# One Leg training using PPO2 from StableBaselines

## Training with PPO2

These hyperparameters originates from StableBaselinesZoo Reacher's hyperparameters.

In [4]:
from stable_baselines.common.policies import MlpPolicy
from stable_baselines.common import make_vec_env
from stable_baselines import PPO2

# TODO: problème de multiprocess
env = make_vec_env('gym_kraby:OneLegBulletEnv-v0', n_envs=8)

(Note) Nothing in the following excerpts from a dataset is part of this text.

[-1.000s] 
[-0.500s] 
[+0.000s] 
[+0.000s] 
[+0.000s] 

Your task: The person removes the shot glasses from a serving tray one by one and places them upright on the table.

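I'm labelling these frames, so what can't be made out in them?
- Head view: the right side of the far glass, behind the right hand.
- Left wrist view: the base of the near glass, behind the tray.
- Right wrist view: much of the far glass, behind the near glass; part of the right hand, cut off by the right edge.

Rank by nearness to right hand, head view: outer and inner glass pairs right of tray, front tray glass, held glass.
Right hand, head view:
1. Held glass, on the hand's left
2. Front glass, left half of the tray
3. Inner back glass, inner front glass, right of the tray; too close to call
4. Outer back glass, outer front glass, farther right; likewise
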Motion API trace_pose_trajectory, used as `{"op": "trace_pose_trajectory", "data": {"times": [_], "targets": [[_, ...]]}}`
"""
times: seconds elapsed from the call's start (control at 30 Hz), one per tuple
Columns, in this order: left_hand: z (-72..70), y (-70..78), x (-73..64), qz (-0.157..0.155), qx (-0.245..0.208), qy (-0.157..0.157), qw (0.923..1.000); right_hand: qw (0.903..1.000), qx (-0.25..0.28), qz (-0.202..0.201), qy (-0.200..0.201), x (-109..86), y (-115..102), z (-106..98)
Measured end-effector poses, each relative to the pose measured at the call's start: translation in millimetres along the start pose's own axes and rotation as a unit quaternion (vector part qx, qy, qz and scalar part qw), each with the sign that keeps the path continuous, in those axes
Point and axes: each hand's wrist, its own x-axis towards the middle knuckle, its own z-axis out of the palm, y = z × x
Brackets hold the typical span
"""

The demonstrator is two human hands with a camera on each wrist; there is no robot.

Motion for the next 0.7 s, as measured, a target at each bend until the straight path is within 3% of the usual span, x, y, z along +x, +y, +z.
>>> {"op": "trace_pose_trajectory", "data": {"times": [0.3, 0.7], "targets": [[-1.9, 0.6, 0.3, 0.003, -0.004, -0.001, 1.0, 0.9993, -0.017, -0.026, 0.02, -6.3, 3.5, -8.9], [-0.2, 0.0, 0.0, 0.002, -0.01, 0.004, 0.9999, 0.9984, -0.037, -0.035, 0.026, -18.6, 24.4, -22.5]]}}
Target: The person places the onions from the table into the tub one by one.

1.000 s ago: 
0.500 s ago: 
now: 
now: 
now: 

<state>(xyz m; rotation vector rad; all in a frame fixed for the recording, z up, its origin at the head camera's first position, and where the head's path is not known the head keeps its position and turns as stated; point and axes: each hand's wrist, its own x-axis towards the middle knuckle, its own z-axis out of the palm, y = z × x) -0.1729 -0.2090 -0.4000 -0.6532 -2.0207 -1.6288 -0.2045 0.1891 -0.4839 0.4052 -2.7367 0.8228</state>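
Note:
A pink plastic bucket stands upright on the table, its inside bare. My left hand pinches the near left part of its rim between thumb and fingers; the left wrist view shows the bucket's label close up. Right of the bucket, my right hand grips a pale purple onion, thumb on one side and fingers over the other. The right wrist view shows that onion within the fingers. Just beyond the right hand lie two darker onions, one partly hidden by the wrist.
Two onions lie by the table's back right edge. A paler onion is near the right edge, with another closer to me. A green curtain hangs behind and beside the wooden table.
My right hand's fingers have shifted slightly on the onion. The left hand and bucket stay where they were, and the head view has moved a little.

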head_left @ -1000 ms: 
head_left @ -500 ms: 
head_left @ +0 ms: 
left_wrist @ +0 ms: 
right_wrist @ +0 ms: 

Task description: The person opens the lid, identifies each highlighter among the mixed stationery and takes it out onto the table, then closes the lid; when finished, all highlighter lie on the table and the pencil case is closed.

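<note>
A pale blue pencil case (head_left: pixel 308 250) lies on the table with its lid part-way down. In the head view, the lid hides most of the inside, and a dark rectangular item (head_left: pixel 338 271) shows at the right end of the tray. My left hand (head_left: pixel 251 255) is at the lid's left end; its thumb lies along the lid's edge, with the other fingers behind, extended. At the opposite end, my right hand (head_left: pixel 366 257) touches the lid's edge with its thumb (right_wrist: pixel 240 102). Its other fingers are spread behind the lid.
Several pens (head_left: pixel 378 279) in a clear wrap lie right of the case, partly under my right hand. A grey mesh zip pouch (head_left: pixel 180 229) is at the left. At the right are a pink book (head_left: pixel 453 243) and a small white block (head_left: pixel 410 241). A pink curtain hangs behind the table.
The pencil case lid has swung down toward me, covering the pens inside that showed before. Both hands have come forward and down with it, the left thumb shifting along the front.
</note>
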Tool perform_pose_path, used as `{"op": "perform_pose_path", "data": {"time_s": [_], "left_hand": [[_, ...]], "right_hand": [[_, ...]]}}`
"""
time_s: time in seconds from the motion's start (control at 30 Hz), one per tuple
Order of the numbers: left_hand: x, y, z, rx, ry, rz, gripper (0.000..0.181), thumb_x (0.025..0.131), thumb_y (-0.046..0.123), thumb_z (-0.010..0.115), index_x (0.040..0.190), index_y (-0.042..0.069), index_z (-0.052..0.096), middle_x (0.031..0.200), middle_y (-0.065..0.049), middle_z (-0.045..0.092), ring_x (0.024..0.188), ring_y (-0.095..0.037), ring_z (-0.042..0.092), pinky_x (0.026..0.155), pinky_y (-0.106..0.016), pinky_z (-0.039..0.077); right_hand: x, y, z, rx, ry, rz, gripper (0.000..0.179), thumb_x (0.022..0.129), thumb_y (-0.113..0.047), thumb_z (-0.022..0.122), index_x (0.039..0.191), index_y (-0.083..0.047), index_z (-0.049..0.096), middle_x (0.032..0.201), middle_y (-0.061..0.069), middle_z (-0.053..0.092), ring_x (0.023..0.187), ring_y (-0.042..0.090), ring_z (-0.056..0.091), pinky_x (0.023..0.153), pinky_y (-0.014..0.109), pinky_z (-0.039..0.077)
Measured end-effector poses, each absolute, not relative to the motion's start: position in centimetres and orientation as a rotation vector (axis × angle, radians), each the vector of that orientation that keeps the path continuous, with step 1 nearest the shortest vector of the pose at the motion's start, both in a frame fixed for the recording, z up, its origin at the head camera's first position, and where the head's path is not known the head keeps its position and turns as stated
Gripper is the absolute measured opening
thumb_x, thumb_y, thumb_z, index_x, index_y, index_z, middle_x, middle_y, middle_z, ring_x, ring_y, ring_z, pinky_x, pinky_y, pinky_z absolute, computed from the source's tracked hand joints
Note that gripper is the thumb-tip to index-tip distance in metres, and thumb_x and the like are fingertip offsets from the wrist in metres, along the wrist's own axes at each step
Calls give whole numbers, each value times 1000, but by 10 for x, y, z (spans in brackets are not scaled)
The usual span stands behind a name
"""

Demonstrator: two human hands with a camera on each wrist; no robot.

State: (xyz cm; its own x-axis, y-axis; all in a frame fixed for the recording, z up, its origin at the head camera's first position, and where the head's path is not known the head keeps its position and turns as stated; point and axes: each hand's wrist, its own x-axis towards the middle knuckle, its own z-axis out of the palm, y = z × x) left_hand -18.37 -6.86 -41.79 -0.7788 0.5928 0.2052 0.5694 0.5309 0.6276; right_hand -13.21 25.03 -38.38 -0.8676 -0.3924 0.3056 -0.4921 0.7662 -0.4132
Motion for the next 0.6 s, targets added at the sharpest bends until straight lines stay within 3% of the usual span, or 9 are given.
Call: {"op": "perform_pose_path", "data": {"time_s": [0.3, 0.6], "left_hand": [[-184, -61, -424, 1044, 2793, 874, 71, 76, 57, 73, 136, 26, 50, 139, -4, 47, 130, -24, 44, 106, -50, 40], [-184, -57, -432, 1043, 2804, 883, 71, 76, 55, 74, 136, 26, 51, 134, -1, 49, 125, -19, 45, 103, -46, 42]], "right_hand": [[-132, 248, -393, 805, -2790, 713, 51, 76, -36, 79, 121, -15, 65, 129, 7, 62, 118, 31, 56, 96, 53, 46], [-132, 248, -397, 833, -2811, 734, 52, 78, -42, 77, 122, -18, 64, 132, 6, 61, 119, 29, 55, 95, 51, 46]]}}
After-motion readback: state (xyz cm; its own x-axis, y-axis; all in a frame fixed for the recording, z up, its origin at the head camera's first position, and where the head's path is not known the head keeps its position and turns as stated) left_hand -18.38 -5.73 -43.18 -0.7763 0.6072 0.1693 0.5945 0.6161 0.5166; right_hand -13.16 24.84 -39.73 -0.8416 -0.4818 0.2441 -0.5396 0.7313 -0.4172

# Use `tensorboard --logdir notebooks/stablebaselines/tensorboard_log/one_leg` to inspect learning
model = PPO2(
    policy=MlpPolicy,
    env=env,
    gamma=0.99,  # Discount factor
    n_steps=2048,  # batchsize = n_steps * n_envs
    ent_coef=0.0,  # Entropy coefficient for the loss calculation
    learning_rate=2.5e-4,
    lam=0.95,  # Factor for trade-off of bias vs variance for Generalized Advantage Estimator
    nminibatches=32,  # Number of training minibatches per update.
                      # For recurrent policies, the nb of env run in parallel should be a multiple of it.
    noptepochs=10,  # Number of epoch when optimizing the surrogate
    cliprange=0.2,  # Clipping parameter, this clipping depends on the reward scaling
    verbose=False,
    tensorboard_log="./tensorboard_log/one_leg/",

    # For tests
    seed=0,  # Fixed seed
    n_cpu_tf_sess=1,  # force deterministic results
)
model.learn(total_timesteps=int(1e6))

<stable_baselines.ppo2.ppo2.PPO2 at 0x7f0a64d9f470>

In [5]:
# Saving model
model.save("trained_models/one_leg")